WORK TO COMPLETE
List every line in this data where the string "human" occurs.

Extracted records
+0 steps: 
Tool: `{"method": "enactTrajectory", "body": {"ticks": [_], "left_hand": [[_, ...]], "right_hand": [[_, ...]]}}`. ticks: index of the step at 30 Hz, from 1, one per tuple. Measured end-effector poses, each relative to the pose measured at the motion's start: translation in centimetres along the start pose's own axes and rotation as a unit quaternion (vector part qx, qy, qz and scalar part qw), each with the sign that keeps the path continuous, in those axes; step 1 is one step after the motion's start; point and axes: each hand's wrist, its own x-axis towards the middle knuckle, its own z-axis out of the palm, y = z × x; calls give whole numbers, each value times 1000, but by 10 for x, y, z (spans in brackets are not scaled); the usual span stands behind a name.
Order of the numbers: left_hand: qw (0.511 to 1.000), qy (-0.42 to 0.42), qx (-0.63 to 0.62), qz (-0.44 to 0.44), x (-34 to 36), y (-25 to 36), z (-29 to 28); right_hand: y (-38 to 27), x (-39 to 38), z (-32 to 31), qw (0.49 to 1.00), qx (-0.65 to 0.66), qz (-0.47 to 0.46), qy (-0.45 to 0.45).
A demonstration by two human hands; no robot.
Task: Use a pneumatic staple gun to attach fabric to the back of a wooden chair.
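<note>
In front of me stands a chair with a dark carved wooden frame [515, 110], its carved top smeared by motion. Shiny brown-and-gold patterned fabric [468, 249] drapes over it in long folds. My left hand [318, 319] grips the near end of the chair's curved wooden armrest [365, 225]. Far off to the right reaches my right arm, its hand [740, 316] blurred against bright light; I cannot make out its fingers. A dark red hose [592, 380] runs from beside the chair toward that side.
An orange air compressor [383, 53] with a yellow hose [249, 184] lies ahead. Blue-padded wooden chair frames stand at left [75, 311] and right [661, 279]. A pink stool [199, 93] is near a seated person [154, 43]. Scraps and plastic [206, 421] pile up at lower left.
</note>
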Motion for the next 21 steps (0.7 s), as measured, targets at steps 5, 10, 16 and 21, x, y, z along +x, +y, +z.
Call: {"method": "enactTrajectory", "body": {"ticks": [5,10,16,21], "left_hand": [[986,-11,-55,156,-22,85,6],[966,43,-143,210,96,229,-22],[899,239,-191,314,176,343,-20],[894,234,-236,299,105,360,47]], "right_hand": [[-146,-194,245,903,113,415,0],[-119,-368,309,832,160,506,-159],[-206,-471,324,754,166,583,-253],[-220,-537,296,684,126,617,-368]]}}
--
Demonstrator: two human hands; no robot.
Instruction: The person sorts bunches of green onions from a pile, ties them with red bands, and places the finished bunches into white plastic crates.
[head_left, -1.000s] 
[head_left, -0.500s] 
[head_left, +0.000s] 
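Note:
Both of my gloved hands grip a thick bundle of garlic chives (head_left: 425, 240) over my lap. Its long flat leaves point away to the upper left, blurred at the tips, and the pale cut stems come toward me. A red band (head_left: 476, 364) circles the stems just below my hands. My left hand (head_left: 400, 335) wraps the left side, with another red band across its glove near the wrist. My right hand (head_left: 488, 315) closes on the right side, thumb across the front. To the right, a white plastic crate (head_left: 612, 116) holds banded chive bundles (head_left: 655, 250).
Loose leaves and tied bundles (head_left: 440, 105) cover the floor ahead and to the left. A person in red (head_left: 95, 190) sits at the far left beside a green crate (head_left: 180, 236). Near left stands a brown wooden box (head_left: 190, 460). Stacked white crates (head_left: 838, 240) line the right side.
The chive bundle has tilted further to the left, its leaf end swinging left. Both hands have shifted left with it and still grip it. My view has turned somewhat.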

ANSWER FOR THE TASK
A demonstration by two human hands; no robot.
Demonstrator: two human hands; no robot.

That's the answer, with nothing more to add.